Now that you have your org, you must take a few more steps to make sure it’s ready to use.

  1. From Setup, in the Quick Find box, search for and select Salesforce Pricing Setup.
  2. In the Sync Pricing Data section, click Sync.

Sync Pricing Data section highlighting the Sync button.

  1. Confirm that you want to sync your org.

The sync might take a few minutes to complete, but you don’t have to wait. Move on to the next set of steps.

Rebuild the Index

Rebuild the index so that the required runtime systems have access to up-to-date product data.

  1. From the App Launcher, find and select Product Catalog Management.

App Launcher with Product Catalog Management highlighted.

  1. On the Product Catalog Management home page, click the Index and Search Configuration tile.
Note

An error message may appear, because the system is trying to fetch the latest index snapshot details. An index build doesn’t exist yet though, because your Developer Edition is a brand new org. The next time you rebuild the index, the error message shouldn’t appear anymore.

In a real-world implementation, your system would have a snapshot available to gather details for the first index rebuild. But for the purposes of this challenge, just close the error banner and go to the next step.

  1. Click Rebuild Index, select Full Index Rebuild, and click Rebuild. This generates the full index.

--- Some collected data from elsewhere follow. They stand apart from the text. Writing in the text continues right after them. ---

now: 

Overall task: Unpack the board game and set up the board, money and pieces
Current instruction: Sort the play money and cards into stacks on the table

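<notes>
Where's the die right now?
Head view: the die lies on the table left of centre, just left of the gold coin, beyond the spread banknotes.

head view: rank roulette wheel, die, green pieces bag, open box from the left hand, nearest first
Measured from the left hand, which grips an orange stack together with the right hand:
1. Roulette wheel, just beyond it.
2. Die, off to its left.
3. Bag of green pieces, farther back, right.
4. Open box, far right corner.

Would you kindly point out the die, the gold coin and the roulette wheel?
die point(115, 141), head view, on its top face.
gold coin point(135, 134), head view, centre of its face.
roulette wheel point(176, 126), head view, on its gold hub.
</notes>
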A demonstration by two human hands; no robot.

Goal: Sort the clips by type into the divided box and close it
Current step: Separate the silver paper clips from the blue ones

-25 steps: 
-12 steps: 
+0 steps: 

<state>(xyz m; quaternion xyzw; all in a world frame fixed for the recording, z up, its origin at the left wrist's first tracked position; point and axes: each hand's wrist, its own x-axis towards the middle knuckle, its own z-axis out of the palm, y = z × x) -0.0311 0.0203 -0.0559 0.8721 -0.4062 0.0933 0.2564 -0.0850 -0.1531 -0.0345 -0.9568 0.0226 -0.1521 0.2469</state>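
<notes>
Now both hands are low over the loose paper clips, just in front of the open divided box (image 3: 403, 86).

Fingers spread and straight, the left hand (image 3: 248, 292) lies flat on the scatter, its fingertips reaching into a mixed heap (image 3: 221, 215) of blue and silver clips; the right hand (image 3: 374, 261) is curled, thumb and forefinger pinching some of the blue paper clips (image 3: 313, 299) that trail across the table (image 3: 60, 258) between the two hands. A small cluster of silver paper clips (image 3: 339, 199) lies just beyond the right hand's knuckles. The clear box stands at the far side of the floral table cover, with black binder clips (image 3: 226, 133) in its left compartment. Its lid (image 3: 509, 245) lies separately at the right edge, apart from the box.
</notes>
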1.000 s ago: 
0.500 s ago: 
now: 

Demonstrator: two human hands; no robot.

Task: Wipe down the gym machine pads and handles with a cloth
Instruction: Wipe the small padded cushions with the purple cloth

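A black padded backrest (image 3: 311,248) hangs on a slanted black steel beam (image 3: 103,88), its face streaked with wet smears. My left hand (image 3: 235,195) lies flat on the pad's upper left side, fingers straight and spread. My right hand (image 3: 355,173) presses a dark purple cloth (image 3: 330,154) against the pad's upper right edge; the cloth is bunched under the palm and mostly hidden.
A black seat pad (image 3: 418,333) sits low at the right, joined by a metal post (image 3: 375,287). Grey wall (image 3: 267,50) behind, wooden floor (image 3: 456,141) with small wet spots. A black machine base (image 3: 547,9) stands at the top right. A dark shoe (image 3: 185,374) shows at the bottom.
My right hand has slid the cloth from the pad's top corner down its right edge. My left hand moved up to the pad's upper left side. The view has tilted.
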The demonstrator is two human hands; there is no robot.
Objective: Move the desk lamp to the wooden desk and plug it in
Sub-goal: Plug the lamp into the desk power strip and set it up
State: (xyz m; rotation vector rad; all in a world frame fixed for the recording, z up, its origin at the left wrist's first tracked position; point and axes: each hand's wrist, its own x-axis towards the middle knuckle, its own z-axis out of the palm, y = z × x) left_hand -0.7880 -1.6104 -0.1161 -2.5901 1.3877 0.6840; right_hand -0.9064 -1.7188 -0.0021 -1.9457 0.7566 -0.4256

Build and Search Index settings page.

  1. Wait for the index rebuild to complete before starting the next set of steps.

To check whether the rebuild has finished, refresh the page every so often. The Rebuild History shows a status of Completed once finished. In the meantime, feel free to review the unit content, so you’re ready for the upcoming quiz.

Refresh the Decision Tables

Next, refresh the Product Qualification and Product Disqualification decision tables in your org.

  1. From Setup, in the Quick Find box, search for and select Decision Tables.
  2. From the list of decision tables, click Product Disqualification.
  3. Click the Refresh button.

Refresh button on the Product Disqualification page.

  1. Similarly, refresh the Product Qualification decision table.

You’re all set to start using your Developer Edition org.

In this unit, you learned the importance of having a well-organized catalog for supporting business operations and the user experience. A well-structured catalog is your silent salesperson—guiding users, simplifying decisions, and increasing the chances of a sale. In the next unit, you get hands on with your Developer Edition org.